Dimanche 25 juillet
Dans Le passé d’Asghar Farhadi, il y a cette scène où le père de Fouad veut le priver du cadeau que lui avait apporté Ahmad sous le prétexte que l’enfant était allé le prendre en cachette quelques heures plus tôt. Samir exige qu’il s’excuse à plusieurs reprises, et le faisant l’humilie. Depuis le début du film, le réalisateur disséminait des éléments rendant les adultes tous un peu antipathiques. Mais là c’était le summum, pensez donc : priver un enfant du cadeau qui l’attend. D’autant que le petit Fouad avec sa rage, sa petite voix et sa douleur est le seul personnage auquel il nous est véritablement donné de nous attacher. Mon parti était donc pris : Asghar Farhadi raconte l’histoire de gens mal-aimables, de là : on n’a pas envie d’être avec eux et de là : ils méritent leurs malheurs. Et puis je me suis arrêtée quelques instants. Force est de reconnaître : des moments comme ceux-là, où l’on est un peu nul avec ses enfants ; et aussi des moments où on l’est tout autant – mais en usant d’autres moyens – avec les adultes que l’on côtoie au quotidien, qui n’en connaît pas ?

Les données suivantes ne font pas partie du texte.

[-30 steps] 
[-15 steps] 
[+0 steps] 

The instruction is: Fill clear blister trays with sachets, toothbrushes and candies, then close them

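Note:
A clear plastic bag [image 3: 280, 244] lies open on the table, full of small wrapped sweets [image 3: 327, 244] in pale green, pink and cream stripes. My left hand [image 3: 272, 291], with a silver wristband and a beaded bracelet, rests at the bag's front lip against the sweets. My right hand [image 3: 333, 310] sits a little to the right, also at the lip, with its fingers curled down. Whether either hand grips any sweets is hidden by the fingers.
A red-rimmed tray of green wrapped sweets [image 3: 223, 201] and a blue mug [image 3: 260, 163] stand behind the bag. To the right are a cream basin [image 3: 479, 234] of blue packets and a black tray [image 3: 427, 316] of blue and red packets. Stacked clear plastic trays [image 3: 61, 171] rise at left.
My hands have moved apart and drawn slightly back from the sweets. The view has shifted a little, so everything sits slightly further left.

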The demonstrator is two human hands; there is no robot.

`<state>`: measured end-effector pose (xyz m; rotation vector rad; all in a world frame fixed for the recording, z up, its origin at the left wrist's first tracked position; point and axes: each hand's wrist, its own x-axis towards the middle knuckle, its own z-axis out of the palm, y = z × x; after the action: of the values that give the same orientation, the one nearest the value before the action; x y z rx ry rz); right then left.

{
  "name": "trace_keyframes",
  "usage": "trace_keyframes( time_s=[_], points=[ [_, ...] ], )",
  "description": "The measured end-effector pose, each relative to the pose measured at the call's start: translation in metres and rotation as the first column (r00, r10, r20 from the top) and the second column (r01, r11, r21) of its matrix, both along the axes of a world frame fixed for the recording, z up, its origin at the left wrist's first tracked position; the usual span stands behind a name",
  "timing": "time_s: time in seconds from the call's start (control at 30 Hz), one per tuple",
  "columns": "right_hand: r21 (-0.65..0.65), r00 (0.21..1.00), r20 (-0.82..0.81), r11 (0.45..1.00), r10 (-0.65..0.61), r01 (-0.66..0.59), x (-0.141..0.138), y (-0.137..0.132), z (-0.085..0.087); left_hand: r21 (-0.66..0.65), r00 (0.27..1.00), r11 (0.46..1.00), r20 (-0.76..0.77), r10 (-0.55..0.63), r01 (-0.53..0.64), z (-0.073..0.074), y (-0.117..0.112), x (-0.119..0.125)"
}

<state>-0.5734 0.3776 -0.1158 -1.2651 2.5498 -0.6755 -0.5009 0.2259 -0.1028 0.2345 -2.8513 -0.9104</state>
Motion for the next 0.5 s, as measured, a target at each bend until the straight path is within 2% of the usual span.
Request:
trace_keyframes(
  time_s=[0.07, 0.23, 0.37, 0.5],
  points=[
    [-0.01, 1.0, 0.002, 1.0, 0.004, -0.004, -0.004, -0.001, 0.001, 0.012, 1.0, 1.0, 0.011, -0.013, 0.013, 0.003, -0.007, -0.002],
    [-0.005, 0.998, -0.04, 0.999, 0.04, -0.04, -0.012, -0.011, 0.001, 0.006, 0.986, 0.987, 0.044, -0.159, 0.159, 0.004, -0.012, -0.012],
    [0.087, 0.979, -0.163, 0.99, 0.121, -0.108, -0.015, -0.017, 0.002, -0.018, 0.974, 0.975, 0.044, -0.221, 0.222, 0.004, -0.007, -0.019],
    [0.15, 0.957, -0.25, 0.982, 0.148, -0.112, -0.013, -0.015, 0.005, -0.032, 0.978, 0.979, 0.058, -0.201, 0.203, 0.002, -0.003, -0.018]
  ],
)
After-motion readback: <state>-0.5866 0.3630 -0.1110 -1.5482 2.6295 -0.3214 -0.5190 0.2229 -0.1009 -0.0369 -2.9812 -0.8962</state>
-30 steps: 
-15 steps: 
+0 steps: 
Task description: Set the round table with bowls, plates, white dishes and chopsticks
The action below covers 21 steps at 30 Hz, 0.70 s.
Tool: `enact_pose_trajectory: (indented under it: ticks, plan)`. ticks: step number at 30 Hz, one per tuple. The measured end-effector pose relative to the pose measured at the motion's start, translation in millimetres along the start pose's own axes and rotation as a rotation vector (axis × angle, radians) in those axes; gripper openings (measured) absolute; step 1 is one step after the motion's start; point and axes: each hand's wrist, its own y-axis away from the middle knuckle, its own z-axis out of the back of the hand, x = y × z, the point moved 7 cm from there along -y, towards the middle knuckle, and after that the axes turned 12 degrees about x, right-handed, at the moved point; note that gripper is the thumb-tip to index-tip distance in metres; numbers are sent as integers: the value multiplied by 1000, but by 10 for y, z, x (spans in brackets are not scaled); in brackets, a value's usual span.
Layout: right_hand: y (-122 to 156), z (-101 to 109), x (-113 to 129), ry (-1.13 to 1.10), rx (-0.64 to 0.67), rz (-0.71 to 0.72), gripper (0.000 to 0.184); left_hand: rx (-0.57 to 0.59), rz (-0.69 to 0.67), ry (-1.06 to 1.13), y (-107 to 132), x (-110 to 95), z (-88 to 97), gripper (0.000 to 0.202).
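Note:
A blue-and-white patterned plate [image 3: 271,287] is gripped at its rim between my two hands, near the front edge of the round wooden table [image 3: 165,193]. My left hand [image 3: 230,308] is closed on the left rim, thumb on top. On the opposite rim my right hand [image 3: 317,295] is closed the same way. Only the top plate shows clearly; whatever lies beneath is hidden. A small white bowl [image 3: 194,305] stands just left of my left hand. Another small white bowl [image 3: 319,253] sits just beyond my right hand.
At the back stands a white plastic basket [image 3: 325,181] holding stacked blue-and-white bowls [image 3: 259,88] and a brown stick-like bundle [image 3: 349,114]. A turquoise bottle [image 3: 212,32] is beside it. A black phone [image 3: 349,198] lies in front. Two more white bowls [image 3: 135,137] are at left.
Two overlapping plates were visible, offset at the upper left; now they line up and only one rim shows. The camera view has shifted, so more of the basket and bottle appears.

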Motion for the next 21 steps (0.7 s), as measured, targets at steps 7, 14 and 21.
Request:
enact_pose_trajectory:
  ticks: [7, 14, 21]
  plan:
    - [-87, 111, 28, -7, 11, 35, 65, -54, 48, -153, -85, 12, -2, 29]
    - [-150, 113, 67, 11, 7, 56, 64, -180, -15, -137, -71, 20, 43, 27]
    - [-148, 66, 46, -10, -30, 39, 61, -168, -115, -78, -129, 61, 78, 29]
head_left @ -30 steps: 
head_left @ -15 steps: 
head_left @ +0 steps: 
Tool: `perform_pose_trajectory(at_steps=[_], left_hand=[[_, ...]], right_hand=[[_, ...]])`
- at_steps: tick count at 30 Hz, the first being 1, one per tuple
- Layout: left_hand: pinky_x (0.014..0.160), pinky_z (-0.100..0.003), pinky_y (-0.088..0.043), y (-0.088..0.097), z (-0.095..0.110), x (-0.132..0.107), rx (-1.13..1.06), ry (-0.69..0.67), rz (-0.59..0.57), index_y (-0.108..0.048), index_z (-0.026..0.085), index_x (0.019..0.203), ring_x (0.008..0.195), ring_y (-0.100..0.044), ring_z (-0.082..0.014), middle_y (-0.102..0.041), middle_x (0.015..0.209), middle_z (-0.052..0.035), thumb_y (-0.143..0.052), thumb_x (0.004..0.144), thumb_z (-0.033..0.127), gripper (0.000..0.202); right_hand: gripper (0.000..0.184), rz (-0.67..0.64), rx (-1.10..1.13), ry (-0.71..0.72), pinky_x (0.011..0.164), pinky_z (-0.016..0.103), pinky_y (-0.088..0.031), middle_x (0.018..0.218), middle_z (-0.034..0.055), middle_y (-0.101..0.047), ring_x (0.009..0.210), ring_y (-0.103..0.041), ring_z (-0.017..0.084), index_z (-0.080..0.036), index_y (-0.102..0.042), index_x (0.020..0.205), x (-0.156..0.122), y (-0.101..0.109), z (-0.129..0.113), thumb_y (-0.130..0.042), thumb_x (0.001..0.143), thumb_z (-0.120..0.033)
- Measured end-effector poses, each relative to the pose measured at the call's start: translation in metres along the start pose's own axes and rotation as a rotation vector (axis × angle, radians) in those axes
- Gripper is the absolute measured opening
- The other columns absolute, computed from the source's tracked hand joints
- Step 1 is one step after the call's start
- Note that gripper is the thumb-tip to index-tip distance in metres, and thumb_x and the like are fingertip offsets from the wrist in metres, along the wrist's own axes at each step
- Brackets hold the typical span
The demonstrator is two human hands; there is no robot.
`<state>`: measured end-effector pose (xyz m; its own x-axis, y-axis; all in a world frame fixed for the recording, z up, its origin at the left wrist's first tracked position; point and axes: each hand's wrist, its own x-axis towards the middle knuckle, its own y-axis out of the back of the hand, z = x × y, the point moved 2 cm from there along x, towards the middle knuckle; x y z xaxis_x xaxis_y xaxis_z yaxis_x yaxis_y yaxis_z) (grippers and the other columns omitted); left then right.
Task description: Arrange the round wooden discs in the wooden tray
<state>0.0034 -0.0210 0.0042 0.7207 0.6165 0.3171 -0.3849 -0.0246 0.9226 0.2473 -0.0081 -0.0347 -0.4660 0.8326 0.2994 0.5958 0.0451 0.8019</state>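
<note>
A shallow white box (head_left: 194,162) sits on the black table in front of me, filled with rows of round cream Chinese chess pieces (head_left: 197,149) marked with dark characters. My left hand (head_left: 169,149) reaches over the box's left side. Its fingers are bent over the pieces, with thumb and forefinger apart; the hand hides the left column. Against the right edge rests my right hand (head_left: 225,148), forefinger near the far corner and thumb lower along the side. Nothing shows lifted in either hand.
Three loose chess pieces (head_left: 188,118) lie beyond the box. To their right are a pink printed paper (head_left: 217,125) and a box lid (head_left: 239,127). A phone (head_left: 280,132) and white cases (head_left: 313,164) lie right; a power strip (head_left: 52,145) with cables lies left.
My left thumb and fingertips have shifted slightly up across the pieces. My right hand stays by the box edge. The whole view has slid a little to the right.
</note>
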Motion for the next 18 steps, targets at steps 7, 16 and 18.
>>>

Ces moments font partie de la vie. Dès lors qu’on s’installe dans des inter-relations d’ordre intime, on est voué à provoquer et subir de tels instants un peu minables où il faudra écraser l’autre. Certes pas l’écraser définitivement ni le mettre à terre pour de bon, mais réagir, se raconter qu’il ne s’agit de rien de plus, que c’est la situation qui impose de marquer le coup, de ne pas se laisser faire, ne pas laisser l’affront ou la faute se reproduire et pour cela, répliquer un peu plus fort que nécessaire. Sauf que ces moments-là se reproduiront immanquablement. Que l’on montre un visage ouvert et doux comme Ahmad ou beaucoup moins comme Marie et Samir, on finit toujours par basculer quelques instants dans la facilité mauvaise envers ses proches. De ce point de vue-là, l’intimité s’agite d’une personne à l’autre comme une boule de flipper. Pour opérer elle devient toujours légèrement hargneuse. Et dans ces conditions, si l’on doit s’identifier aux personnages du Passé, c’est – prouesse véritable du réalisateur – par cette perpétuelle intranquillité et qui constitue précisément ce qu’ils ont de moins glorieux.
Ainsi Asghar Farhadi place-t-il son (quasi) huis clos au coeur d’une tragédie sans coupable. Chacun y amène sa touche de nullité. Alors que le film avance, des éléments de vérité apparaissent, la tension monte, quelques étaux ici et là se resserrent. Certes, dans la vraie vie, la plupart du temps il n’y a pas de suicide au détergent. Pas d’employée sans papier harcelée par la femme du chef dépressive et jalouse. Pas d’adultère commis avec sa pharmacienne. On ne tombe pas non plus amoureux du patron du pressing d’en face. On ne cache pas sa grossesse à sa fille de quinze ans. Encore moins un sur temps ramassé et selon une logique de cause à effet. Sauf quand cela arrive. Mais que cela advienne ou non est (presque) secondaire, car à coup sûr d’autres détails, qui quant à eux ancrent parfaitement la fiction dans le réel, sont présents : les inévitables ratages, les punitions disproportionnées, les petites phrases blessantes, les mesquineries regrettables, et puis ces dialogues, tous ces dialogues, encore. C’est bien cette masse de détails venant tous azimuts qui permet à un film de devenir (presque) de la vie. Qu’il parvient du moins si justement à la faire résonner en lui.